Filling in missing values

#1
I subscribed to TalkStats less than an hour ago. This isn't a homework question, so I hope that's OK. I embarrassed to say I passed a college-level stats course in 1976 and still can't figure this out. Here's my question.

Consider a list of 100 data points (they happen to be my finishing times for playing crossword puzzles) sorted from earliest to latest. Assume the general trend is upward.

Now consider that a contiguous block of 20 of the data points is in fact missing. For example, I have the values for 1 - 35 and I have the values for 56 through 100, but I do not have the values for 36 through 55.

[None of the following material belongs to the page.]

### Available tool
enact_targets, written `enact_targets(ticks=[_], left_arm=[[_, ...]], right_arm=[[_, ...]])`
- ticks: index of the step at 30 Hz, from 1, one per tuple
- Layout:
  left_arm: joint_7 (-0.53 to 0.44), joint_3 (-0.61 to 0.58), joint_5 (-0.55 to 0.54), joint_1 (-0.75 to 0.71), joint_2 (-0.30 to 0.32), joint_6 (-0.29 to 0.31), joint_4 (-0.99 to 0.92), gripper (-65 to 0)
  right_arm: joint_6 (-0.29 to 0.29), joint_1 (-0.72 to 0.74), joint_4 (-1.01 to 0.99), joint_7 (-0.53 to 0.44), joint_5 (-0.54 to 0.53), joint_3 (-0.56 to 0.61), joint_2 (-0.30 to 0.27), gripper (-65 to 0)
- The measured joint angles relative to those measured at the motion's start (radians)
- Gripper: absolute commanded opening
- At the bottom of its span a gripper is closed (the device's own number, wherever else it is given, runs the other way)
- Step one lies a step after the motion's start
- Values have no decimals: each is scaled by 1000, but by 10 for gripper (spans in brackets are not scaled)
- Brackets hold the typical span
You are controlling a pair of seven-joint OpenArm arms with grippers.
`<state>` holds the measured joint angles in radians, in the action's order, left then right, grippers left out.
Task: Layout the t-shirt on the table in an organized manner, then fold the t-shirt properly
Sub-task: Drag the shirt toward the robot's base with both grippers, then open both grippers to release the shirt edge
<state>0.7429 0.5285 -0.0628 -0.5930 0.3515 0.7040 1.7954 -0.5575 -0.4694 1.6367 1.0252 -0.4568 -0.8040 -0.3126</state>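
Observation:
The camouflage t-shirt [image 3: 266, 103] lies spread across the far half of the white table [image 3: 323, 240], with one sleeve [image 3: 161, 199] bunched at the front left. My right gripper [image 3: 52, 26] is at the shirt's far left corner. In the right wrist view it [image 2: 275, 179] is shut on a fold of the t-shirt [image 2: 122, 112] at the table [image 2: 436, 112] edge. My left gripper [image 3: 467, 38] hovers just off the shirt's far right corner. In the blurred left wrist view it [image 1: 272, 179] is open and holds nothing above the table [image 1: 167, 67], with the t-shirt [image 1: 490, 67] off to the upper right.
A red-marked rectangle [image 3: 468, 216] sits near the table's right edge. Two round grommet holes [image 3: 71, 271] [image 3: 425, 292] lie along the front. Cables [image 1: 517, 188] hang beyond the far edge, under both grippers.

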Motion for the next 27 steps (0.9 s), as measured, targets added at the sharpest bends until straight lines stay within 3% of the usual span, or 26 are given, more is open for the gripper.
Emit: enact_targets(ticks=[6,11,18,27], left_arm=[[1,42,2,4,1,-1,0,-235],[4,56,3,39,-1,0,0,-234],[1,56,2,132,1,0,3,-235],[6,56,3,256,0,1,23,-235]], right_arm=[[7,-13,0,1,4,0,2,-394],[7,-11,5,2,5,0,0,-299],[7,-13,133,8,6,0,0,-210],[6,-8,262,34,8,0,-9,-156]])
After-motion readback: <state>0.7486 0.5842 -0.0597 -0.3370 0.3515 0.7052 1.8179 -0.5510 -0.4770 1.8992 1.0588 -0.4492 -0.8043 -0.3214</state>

What is the most mathematically sensible way to fill in those 20 missing values?

It occurs to me that there are two possibilities. In the simpler one, a single value is calculated and used for all 20 of the missing data points. If that's the better possibility, how do I calculate that value?

The other possibility, unlike the one above, would somehow account for trends by filling in the missing 20 values with a series of different values based on the known values before and after the gap. If this is the better possibility, how do I calculate those missing values?

(The real-world example of this problem, in case it helps, can be seen in Excel 2000 format at http://barelybad.com/xwd_times_194.xls. The gap starts at Row 173 and continues to Row 204.)

So, to repeat, what is the most defensible way of somehow filling in those 20 missing values, and what is the rationale?

I've tried to noodle it out several times over the last couple years, and now I'm turning to experts for help.

Thanks for any ideas you can offer.

--Johnny
johnegee aattt gmail ddoottt ccommm
 
#2
Crossword trend

Johnny,
You could graph time against crosswords completed.

On the assumption that your ability changes with the number you completed you could graph them.

For the first point use x=1 and y = the time for crossword 1
For the second point use x=2 and y the time for crossword 2
For the nth point use x=n and y= the time for crossword n where n is the crossword that you have completed, you would then have a gap for the ones that are missing the data.

Then try and plot a trend line to the points. Excell has a regression fit for this. If the line looks straight then a linear fit might be appropiate. Excel also has polynomila fits and exponential fits.

If a good fit trend emerges you could interpolate for the missing data. If you can not get a good fit then you need to modify your law, maybe the square root of the number of crosswords completed or the square of the time taken. In the first case point 1: x=1 , y=the time for crossword 1, point 2: x=root 2, y=the time for crossword 2, point n: x=root n, y =the time for crossword n.

Be careful if you do get a trend with your intrepation, relationship does not imply causation. For example you could plot fire damage against number of firemen in attendance and get a relationship but that does not mean that the firemen cause the damage, it might mean that bigger fires need more firemen and bigger fires cause more damage.

If you look up acceleration due to gravity experiment where they plot distance vs time squared to get a value for g, and look up Boyles law you will see real world examples that work out.

If you want real data to practice on send me a private message and I will send you some numbers from my old lab books in the attic.

PeterVincent
 
#3
JOhny,
You may be able to do use a type of imputation to account for that missing data. usually your not suppose to do that if its above 15% missing I belive.

However, if its a relationship you want to see just for your own curiosity, then I dont see the harm in using imputation on a data set of more than 15% missing values.

As peter mentioned, just treat one variable as time (x) and the variable as the scores (y) and then run a Regresion or Expected Maximization Imputation on SPSS.

Hope it helps,
Gerardo